25 Useless Things About Me:


1. I love being a musician, and I think I was put on this earth to play bass.

2. This displeases my family, who had higher hopes for me.

3. Tough shit.

4. I am a voracious reader, and will read almost anything I can get my hands on. Seriously, years ago I was dating this chick, and all she had to read at her place was Cosmopolitan. Every time I had to poop, I was stuck reading Cosmo.

5. I now know "Seven Ways to Slimmer Thighs."

6. Also, "What He's Really Thinking."

7. Damn you, Cosmo!

8. I'm not sure how or when I developed a taste for bourbon, but holy shit, its delicious.

9. It also causes me minor lapses in judgment. The Boonton Police Dept. can vouch for that.

10. My favourite possession of all time is my green Modulus Quantum 5-string bass that I bought in 1993. Its a long story, but finding that bass was destiny. It changed my life. Buy me a shot sometime, and I'll tell you all about it. Buy me another few shots, and I'll tell you again, but I'll repeat myself and slur my words and lose track of what the hell I was saying. Then I'll most likely either:

a) (if you're a girl) hit on you

or

b) (if you're a guy) suggest we start a band together, then spend the rest of the night trying to come up with cool band names

11. I prefer the British spelling "favourite" as opposed to the American "favorite." It just looks classier.

12. Speaking of bands, I'm having a great time being in Father Divine!
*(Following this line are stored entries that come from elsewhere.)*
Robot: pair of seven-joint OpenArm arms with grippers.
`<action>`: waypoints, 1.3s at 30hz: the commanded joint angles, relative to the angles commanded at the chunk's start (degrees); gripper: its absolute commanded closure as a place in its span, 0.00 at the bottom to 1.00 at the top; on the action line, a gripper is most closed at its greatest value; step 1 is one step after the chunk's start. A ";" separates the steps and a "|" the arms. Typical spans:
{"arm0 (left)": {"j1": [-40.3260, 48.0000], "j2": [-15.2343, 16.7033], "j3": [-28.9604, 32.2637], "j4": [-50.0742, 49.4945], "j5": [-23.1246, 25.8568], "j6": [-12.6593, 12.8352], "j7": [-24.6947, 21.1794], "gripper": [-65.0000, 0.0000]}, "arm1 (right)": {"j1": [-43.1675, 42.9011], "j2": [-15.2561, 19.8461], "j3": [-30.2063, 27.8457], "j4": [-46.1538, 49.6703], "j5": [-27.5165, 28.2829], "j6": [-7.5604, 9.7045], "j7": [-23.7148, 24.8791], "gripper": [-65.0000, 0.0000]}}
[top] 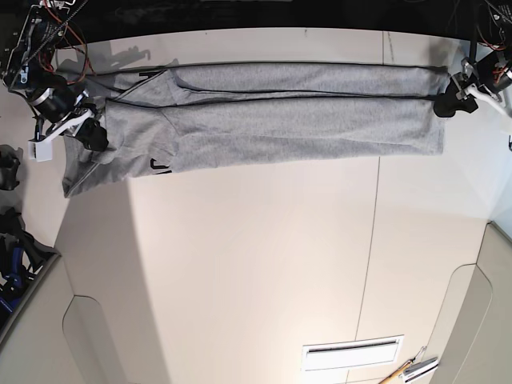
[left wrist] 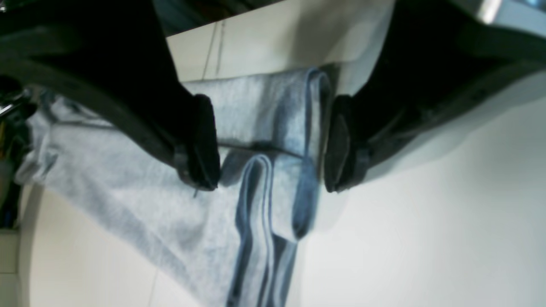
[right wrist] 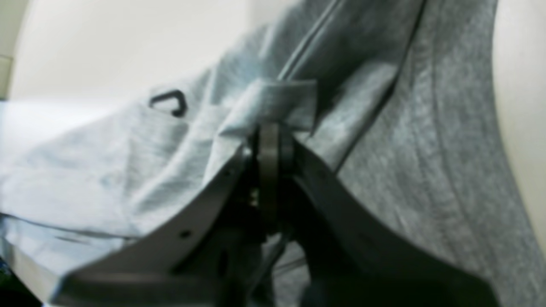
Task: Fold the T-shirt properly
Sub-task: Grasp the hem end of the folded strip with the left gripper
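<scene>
Base view: the grey T-shirt (top: 272, 120) lies folded lengthwise into a long band across the top of the white table (top: 256, 264), stretching from upper left to upper right; a bit of black lettering (top: 159, 166) shows at its lower left edge; right gripper (top: 90, 132) sits at the band's left end, left gripper (top: 448, 100) at its right end; left wrist view: fingers (left wrist: 204, 140) spread apart w/ folded fabric edges between them, nothing pinched; right wrist view: jaws closed tight on a small tuck of grey fabric (right wrist: 277, 102), pic blurry.
</scene>
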State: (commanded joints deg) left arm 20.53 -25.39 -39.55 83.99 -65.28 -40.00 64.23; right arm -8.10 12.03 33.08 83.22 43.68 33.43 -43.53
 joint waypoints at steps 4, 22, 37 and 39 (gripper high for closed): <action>0.00 -0.02 4.28 0.00 3.63 0.00 -2.73 0.35 | 0.00 0.00 0.00 0.02 0.74 0.00 -0.09 1.00; -1.90 -0.31 8.13 0.07 8.81 0.00 -7.48 1.00 | 0.15 0.00 2.01 4.44 7.37 0.00 -0.42 1.00; -19.93 -6.21 8.15 0.07 27.78 0.00 -13.22 1.00 | 0.11 0.00 10.38 9.94 7.37 0.00 -5.29 1.00; -21.03 -8.37 8.15 0.07 27.80 0.00 -13.22 1.00 | 0.11 -0.02 10.38 9.94 8.24 0.00 -5.77 1.00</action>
State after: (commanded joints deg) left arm -0.49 -33.76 -31.40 84.05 -37.47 -40.00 51.00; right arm -7.99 12.01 43.46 93.17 51.92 33.43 -49.30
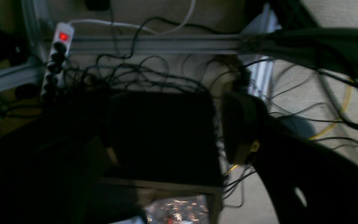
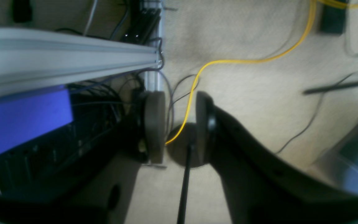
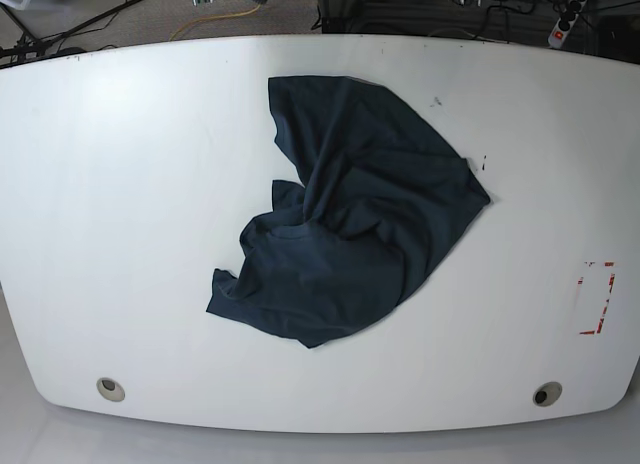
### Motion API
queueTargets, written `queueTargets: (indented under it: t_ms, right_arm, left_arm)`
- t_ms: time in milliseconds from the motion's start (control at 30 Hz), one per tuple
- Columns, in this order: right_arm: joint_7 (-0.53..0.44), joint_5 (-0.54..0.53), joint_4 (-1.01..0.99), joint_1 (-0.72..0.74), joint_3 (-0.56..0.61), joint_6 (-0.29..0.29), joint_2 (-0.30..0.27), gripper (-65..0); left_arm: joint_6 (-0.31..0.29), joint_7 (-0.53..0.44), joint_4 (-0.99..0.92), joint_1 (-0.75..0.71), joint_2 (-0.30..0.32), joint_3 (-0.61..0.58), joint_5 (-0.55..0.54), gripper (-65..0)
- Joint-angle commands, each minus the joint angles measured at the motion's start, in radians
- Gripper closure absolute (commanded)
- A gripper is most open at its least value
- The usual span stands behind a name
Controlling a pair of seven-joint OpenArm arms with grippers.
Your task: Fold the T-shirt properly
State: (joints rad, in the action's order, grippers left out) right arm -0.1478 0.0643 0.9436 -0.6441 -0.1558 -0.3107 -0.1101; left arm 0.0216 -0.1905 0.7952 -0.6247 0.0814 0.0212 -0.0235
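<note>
Lay crumpled near the middle of the white table (image 3: 120,184): the T-shirt (image 3: 350,214), dark navy, soft and creased, long axis running diagonally from the far right down to the near left. Bunched into ridged folds at the centre, ragged-edged at the near corner. Hung off the table over beige carpet and tangled cables: left gripper (image 1: 179,130), pads spread wide apart, empty; right gripper (image 2: 179,124), pads parted, nothing clamped.

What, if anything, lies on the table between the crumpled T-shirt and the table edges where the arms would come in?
Nothing visible does. The T-shirt lies alone on the white table; neither arm appears in the base view.
</note>
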Motion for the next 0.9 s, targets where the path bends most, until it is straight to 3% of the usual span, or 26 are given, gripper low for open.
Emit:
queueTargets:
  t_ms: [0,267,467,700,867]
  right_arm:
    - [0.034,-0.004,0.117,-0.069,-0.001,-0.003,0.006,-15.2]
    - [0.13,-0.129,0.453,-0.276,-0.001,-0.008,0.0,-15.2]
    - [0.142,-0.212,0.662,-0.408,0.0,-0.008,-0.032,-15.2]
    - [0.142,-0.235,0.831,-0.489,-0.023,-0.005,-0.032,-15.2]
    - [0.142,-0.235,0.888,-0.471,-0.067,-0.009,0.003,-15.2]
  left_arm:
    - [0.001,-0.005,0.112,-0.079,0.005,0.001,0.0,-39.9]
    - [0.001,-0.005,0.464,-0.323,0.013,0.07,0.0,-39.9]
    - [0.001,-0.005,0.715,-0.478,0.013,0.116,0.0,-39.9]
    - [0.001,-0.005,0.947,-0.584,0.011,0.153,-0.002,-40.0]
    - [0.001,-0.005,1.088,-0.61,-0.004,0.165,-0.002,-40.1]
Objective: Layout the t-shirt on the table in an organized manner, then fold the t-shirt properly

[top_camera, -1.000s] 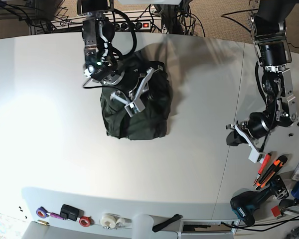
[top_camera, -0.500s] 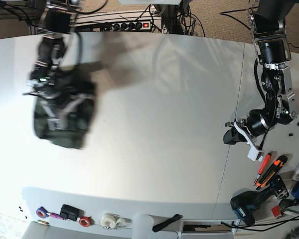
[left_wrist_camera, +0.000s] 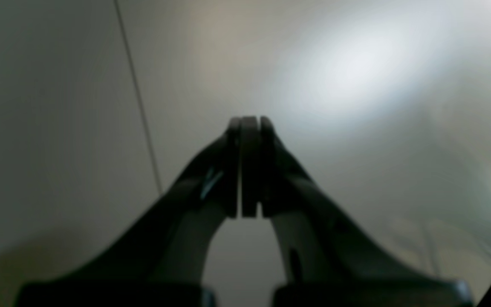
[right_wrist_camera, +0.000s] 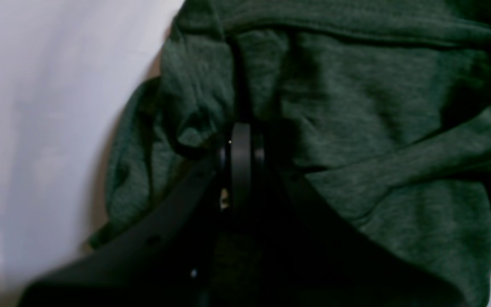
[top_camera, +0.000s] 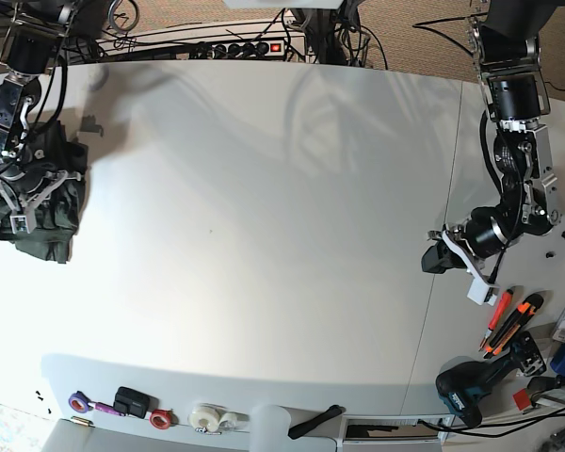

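The dark green t-shirt (top_camera: 40,221) is bunched in a heap at the far left edge of the white table (top_camera: 264,188). My right gripper (top_camera: 21,209) sits on top of the heap. In the right wrist view its jaws are pressed together with a fold of the t-shirt (right_wrist_camera: 356,106) pinched at the right gripper (right_wrist_camera: 241,132). My left gripper (top_camera: 449,257) rests low over the table at the right, next to the thin dark seam (left_wrist_camera: 137,98). The left gripper (left_wrist_camera: 247,128) is shut on nothing.
Orange-handled cutters (top_camera: 510,322) and a black-and-blue drill (top_camera: 471,388) lie at the right front corner. Tape rolls (top_camera: 207,416) and small items (top_camera: 132,403) line the front edge. A power strip (top_camera: 250,45) and cables run behind the table.
My right arm has swung the bunched t-shirt from the table's middle to its far left edge. The left arm has barely moved.
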`<state>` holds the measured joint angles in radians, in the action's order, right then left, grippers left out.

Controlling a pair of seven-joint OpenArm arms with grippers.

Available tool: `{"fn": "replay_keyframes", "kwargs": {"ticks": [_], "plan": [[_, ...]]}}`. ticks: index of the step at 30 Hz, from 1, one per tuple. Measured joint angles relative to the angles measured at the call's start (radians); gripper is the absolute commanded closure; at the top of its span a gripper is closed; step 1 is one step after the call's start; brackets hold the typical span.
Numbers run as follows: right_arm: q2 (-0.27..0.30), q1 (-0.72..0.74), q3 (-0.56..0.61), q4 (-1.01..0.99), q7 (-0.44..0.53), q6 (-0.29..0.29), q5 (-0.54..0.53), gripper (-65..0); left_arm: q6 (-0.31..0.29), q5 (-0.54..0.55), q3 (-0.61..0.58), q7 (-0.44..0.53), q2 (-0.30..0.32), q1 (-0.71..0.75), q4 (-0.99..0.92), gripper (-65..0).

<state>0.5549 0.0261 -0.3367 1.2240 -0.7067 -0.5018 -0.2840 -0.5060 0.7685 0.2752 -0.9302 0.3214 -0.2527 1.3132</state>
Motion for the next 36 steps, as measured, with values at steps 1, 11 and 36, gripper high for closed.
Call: {"fn": "replay_keyframes", "kwargs": {"ticks": [1, 11, 36], "plan": [[0.003, 0.006, 0.0, -0.002, -0.004, 0.0, -0.014, 0.0, -0.027, 0.008, 0.0, 0.004, 0.0, 0.0, 0.0, 0.0], [0.009, 0.123, -0.185, 0.195, 0.02, -0.179, -0.286, 0.0, -0.185, 0.165, 0.07, 0.151, -0.002, -0.042, 0.0, 0.0], [-0.252, -0.813, -0.557, 0.9, -0.337, -0.199, -0.655, 0.0, -0.183, 0.47, 0.599, -0.211, 0.034, 0.897, 0.55, 0.0]]}}
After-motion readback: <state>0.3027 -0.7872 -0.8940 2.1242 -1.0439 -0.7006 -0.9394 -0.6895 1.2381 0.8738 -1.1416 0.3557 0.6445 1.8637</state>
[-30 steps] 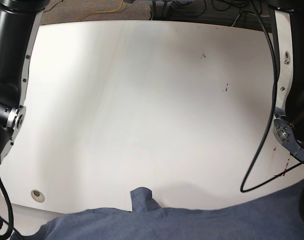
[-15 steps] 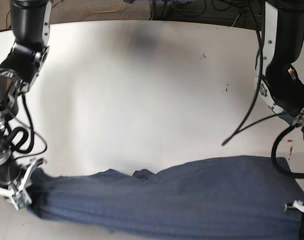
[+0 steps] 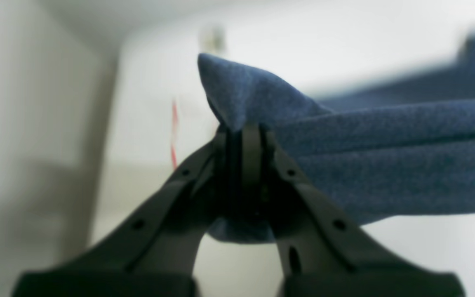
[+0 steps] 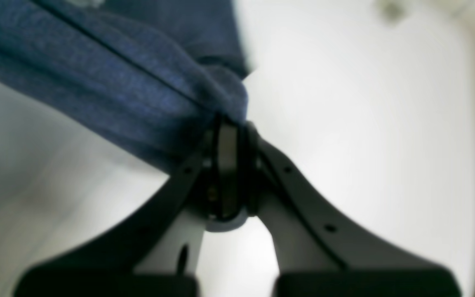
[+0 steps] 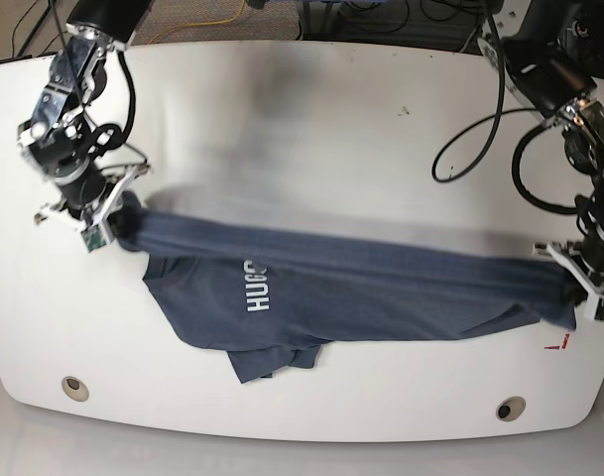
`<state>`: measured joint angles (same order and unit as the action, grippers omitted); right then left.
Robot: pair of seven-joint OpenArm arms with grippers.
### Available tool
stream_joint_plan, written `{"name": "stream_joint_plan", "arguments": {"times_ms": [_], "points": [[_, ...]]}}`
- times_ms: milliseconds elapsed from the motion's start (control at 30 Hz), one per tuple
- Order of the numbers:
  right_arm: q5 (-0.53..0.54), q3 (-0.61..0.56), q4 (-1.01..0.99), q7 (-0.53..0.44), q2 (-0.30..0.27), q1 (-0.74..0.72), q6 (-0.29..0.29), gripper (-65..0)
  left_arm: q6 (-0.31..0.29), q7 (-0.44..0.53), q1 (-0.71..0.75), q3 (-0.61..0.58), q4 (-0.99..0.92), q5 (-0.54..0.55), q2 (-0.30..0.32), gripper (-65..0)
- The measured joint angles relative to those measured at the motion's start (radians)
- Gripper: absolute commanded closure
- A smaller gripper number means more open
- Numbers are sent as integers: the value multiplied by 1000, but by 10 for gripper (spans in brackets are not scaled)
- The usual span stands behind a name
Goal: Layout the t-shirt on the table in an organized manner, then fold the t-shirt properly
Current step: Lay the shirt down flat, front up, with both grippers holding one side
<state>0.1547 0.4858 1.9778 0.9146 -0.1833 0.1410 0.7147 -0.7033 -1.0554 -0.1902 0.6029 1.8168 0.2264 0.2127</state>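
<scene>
The dark blue t-shirt [image 5: 381, 288] is stretched in a long band across the white table [image 5: 331, 129], its lower part drooping with white lettering showing. At the shirt's left end in the base view, my right gripper [image 5: 111, 223] is shut on the fabric. My left gripper [image 5: 576, 283] is shut on the other end, near the table's right edge. In the right wrist view the right gripper [image 4: 229, 123] pinches a bunched fold of the t-shirt [image 4: 118, 90]. The left wrist view has the left gripper [image 3: 243, 132] clamped on a corner of the t-shirt [image 3: 386, 165].
Two round grommet holes [image 5: 75, 387] [image 5: 510, 408] sit near the table's front edge. A red tape mark [image 5: 556, 344] lies at the front right, below the left gripper. Small dark scuffs [image 5: 403, 111] mark the far right area. Black cables [image 5: 480, 139] loop off the arm on the right.
Both arms have carried the shirt from the front edge toward the table's middle. It now spans tautly between the grippers, and the lettered side has come into view.
</scene>
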Motion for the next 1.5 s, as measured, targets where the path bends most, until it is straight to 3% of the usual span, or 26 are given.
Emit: {"name": "stream_joint_plan", "arguments": {"times_ms": [300,600,1367,1500], "points": [[0,2,0,-22,54,147,-1,-22,-4,2,207,71,0,-5,-1,0],[-3,3,1,-23,67,222,-7,-22,-4,8,328,76,0,-5,-1,0],[-5,-2,-5,-22,67,239,-7,-29,-4,20,420,86,-5,-5,4,0],[-5,-2,-18,-21,68,239,-7,-89,-4,20,418,83,-24,-5,7,-113]]}}
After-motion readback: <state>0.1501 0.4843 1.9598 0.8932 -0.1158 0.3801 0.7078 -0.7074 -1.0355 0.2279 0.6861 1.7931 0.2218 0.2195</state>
I've finally found the right group of demented musicians that I enjoy working with. Its the first time I've looked forward to gigs in years.

13. I'm so glad my sister has three healthy children. Not only does it take the pressure off of me ever having kids (my mom was bugging me to give her grandchildren) , now I get to be the cool uncle who brings them loud toys and candy, gets them riled up, and then splits, leaving my sister to clean up the mess.

14. I doubt I'll ever get married, or have kids. I'm too selfish with my time, and I love coming home to an empty, quiet house. Plus, I get to sleep around with reckless abandon.

15. When I park my car, I always make sure I leave the radio set to 91.1 (WFMU). When I park my work truck, however, I leave it set to 89.5 (WSOU). I have no idea why I do this. Do you?

16. I have somewhere around 11,000 comic books. I would have even more, but I lost somewhere around 2,500 when my house flooded during Hurricane Floyd in '99. Many tears were shed.

17. Sometimes when I can't sleep, I write up a Mental Will, deciding which of my possessions would go to different friends and family members upon my demise. I can never decide who would get my Modulus. None of you are worthy. Perhaps I'll demand to be buried with it.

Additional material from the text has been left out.